▸ DATA SUPPLIED:
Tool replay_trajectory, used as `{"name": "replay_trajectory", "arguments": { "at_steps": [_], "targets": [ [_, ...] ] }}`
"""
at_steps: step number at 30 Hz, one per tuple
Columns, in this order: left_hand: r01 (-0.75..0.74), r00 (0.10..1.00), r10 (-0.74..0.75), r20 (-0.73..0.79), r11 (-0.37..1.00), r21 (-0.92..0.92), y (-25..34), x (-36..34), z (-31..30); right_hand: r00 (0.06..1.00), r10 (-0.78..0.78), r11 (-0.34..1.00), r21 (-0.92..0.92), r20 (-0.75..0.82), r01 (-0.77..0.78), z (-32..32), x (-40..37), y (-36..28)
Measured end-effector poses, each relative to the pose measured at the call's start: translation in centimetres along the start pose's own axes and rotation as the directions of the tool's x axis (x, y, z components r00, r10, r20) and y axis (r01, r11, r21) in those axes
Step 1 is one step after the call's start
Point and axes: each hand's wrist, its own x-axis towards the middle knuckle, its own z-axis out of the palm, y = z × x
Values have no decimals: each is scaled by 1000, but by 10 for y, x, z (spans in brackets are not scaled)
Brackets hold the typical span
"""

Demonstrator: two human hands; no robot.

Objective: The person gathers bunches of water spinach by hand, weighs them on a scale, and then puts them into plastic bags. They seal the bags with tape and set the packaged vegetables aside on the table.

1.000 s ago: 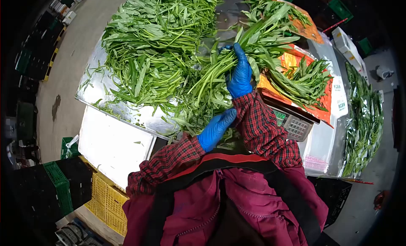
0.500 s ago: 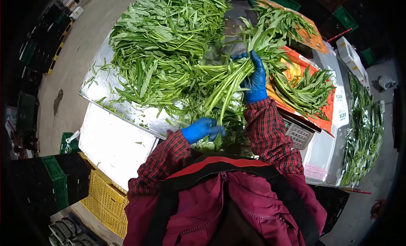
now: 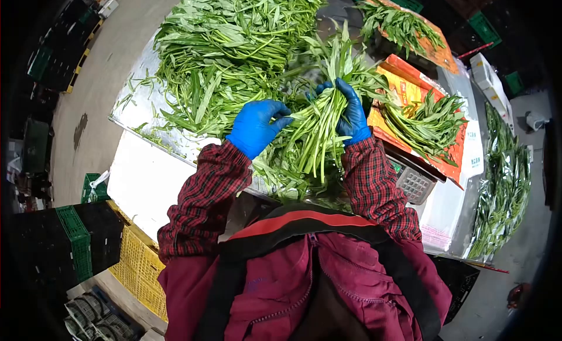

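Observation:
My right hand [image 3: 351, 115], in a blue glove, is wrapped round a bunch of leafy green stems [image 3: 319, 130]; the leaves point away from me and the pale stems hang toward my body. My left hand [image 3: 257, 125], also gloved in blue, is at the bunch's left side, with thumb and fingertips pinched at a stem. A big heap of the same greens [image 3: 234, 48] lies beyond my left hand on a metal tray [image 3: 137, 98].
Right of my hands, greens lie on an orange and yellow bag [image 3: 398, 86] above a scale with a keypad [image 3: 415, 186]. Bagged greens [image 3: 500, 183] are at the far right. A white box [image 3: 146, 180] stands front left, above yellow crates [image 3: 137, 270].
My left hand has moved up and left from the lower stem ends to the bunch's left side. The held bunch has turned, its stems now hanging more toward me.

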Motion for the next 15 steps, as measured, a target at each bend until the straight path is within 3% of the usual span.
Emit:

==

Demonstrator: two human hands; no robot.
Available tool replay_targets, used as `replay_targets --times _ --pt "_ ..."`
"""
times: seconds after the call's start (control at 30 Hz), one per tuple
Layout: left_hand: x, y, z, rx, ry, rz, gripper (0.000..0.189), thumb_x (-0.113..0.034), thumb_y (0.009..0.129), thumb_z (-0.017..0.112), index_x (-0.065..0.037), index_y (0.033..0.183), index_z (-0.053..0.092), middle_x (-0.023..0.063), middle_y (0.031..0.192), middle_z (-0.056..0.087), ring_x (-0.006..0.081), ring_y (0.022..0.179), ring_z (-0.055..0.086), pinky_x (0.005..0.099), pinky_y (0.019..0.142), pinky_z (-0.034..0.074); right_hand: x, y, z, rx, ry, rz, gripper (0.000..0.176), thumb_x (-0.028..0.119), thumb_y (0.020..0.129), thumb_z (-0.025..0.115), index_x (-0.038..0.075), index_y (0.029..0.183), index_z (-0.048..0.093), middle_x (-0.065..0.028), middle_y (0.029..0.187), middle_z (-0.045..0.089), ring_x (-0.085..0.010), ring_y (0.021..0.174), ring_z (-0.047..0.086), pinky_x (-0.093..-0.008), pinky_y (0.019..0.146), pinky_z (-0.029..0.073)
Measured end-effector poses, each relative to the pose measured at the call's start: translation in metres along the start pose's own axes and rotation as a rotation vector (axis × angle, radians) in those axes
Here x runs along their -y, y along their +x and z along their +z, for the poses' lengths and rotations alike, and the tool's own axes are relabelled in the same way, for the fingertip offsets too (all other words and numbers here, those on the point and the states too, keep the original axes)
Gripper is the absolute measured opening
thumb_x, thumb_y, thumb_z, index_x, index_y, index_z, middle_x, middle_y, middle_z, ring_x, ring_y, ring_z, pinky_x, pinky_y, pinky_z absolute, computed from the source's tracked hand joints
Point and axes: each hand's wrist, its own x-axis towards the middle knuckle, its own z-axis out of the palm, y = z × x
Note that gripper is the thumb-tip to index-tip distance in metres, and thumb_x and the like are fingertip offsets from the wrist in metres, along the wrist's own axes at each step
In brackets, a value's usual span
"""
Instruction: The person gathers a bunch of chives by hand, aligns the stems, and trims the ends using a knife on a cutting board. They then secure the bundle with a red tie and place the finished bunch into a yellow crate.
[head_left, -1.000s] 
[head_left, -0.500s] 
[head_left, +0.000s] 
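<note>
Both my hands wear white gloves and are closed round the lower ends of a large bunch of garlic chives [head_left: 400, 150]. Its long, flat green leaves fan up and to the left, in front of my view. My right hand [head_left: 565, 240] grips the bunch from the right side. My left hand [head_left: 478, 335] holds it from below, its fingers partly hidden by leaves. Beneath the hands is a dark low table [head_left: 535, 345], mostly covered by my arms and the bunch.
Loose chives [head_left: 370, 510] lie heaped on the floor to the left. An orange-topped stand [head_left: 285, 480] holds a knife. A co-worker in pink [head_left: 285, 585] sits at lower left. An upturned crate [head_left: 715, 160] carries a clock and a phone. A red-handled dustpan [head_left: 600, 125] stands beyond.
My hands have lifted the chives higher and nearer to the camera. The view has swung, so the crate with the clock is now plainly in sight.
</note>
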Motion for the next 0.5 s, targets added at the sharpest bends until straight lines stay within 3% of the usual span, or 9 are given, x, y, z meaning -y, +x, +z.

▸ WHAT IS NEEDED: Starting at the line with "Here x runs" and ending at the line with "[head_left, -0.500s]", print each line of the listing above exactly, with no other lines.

▸ WRITTEN RESPONSE:
Here x runs along their -y, y along their +x and z along their +z, for the poses' lengths and rotations alike, and the tool's own axes are relabelled in the same way, for the fingertip offsets too (all other words and numbers here, those on the point and the states too, keep the original axes)
Gripper is the absolute measured opening
thumb_x, thumb_y, thumb_z, index_x, index_y, index_z, middle_x, middle_y, middle_z, ring_x, ring_y, ring_z, pinky_x, pinky_y, pinky_z absolute, computed from the source's tracked hand joints
Point and axes: each hand's wrist, its own x-axis towards the middle knuckle, its own z-axis out of the palm, y = z × x
Note that gripper is the thumb-tip to index-tip distance in metres, and thumb_x and the like are fingertip offsets from the wrist in metres, along the wrist's own axes at each step
In brackets, a value's usual span
"""
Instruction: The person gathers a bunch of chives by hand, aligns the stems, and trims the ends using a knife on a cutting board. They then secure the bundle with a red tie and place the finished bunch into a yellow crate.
[head_left, -1.000s] 
[head_left, -0.500s] 

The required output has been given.